_The task_. All lines that hold the string "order" should be copied. Find them in the listing below.
··· Data provided
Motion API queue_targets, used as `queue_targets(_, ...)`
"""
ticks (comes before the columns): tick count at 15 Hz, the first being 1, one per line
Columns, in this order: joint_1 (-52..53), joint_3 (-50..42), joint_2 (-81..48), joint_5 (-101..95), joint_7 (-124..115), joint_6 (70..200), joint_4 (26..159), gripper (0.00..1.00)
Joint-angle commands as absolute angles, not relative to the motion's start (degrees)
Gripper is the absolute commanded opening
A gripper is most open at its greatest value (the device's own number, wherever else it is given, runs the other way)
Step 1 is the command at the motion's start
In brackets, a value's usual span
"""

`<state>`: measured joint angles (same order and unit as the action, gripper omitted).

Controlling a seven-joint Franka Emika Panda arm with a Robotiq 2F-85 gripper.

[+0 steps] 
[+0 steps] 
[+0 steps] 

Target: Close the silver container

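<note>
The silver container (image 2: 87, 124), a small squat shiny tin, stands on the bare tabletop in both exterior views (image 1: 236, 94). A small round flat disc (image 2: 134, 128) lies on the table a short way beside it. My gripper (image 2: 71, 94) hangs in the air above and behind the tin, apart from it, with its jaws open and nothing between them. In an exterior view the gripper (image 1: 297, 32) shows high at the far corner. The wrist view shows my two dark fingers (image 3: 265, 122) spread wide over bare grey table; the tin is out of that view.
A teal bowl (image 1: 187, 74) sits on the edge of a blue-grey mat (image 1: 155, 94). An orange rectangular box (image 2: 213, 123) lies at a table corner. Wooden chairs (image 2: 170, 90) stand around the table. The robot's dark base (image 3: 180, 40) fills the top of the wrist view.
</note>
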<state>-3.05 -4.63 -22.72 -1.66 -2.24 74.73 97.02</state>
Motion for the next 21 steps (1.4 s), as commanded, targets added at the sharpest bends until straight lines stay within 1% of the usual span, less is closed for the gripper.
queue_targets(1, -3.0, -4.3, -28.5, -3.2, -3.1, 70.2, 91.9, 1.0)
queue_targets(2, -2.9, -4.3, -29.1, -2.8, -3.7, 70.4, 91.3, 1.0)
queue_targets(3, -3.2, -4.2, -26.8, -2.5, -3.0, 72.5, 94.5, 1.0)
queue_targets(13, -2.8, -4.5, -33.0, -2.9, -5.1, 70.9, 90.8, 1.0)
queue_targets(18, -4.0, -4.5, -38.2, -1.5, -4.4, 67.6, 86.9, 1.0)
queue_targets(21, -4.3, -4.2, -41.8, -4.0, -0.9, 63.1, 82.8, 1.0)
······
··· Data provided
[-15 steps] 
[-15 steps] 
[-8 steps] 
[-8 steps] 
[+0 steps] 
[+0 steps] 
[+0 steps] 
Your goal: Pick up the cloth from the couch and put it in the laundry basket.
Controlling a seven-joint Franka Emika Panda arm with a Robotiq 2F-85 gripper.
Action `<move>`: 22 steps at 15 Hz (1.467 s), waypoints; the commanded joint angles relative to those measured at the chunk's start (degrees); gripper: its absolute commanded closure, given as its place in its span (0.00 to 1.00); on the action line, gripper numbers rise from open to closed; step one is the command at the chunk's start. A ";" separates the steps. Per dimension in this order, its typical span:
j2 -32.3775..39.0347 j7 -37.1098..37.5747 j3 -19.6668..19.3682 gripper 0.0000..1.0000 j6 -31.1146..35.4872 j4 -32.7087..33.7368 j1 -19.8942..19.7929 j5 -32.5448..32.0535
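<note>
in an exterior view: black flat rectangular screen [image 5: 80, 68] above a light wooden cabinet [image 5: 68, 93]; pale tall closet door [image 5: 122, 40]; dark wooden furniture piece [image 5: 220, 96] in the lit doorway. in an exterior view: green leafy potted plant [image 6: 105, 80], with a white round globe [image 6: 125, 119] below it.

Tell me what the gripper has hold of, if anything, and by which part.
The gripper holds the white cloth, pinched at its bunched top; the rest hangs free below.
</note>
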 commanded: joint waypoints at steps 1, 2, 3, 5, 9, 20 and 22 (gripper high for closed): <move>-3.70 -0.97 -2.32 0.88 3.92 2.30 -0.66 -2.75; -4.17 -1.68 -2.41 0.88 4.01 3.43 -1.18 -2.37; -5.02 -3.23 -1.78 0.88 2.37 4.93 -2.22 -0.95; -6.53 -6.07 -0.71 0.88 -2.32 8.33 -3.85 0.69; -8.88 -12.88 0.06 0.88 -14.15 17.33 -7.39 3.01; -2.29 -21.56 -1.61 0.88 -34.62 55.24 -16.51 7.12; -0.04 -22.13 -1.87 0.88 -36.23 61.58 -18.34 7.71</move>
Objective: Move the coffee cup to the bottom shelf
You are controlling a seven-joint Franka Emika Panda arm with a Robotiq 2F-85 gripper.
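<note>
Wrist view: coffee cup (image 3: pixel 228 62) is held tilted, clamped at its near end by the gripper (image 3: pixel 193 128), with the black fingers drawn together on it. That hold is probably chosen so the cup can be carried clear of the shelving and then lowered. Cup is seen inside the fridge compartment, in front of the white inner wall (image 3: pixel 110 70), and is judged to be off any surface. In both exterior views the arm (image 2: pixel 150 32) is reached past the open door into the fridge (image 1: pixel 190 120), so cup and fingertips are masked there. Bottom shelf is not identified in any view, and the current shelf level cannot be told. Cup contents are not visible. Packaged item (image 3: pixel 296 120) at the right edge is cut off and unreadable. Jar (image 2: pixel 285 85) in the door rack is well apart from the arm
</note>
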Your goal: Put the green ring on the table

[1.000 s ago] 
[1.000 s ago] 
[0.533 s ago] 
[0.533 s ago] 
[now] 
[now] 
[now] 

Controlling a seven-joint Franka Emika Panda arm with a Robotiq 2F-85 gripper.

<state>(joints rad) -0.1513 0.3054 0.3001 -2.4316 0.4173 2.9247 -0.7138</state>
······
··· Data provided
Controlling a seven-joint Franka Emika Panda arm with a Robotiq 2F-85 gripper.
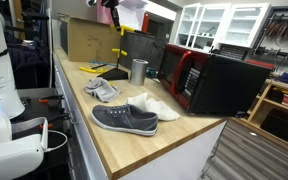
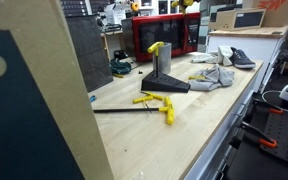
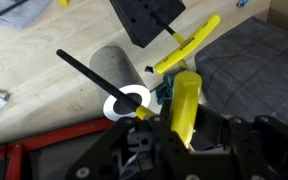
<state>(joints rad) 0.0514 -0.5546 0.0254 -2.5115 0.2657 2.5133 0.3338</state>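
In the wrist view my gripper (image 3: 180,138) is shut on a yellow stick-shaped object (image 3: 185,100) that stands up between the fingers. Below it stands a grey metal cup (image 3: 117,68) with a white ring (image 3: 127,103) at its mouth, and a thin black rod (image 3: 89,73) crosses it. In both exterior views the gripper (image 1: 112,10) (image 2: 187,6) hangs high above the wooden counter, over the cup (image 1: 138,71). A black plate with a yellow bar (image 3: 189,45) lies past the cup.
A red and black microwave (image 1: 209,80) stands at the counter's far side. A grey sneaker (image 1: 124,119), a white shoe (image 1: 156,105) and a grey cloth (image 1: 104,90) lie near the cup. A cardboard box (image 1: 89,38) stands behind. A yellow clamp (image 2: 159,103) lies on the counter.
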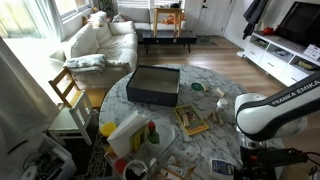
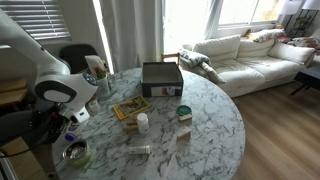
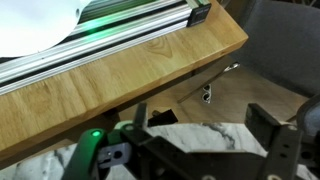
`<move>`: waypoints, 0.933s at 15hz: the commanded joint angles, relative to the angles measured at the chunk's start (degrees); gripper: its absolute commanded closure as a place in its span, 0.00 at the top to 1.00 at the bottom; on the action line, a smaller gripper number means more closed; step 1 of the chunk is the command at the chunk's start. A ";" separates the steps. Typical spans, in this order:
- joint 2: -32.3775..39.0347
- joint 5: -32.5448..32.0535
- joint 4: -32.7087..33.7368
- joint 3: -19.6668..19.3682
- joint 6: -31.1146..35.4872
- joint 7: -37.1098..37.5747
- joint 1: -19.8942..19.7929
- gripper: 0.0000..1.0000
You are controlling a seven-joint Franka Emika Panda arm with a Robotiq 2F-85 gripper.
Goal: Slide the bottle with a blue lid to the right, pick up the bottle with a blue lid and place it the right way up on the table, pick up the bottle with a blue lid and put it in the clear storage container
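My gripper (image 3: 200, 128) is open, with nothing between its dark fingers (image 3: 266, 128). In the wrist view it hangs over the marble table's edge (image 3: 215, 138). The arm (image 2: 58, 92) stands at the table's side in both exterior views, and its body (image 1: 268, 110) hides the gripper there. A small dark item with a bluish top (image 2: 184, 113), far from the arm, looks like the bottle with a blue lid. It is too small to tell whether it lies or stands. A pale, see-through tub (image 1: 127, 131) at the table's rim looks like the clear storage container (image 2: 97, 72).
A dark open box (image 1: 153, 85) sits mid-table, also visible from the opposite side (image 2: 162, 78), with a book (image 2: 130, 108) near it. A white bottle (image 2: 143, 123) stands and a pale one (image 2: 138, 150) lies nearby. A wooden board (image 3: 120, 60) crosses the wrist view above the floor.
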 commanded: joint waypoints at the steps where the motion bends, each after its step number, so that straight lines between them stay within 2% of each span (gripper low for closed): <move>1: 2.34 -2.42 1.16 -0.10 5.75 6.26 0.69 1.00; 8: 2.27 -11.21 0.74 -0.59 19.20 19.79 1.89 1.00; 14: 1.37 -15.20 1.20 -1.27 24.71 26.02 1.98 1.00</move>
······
_Answer box_.
Columns, in this order: joint_1 (-52..53), joint_3 (-50..42), joint_2 (-81..48), joint_5 (-101..95), joint_7 (-124..115), joint_6 (70..200), joint_4 (26..159), gripper (0.00..1.00)
`<state>`: measured joint angles (same order and unit as the action, gripper omitted).
Action `<move>`: 22 steps at 15 Hz (1.467 s), waypoints; the commanded joint angles relative to those measured at the chunk's start (degrees); gripper: its absolute commanded closure, given as its place in its span (0.00 to 1.00); on the action line, gripper numbers rise from open to closed; step one is the command at the chunk's start. A ";" separates the steps. Per dimension in this order, its typical span:
`<move>`: waypoints, 0.933s at 15hz: the commanded joint angles, relative to the angles measured at the chunk's start (degrees); gripper: its absolute commanded closure as a place in its span, 0.00 at the top to 1.00 at the bottom; on the action line, a smaller gripper number means more closed; step 1 of the chunk is the command at the chunk's start. A ";" separates the steps. Typical spans, in this order:

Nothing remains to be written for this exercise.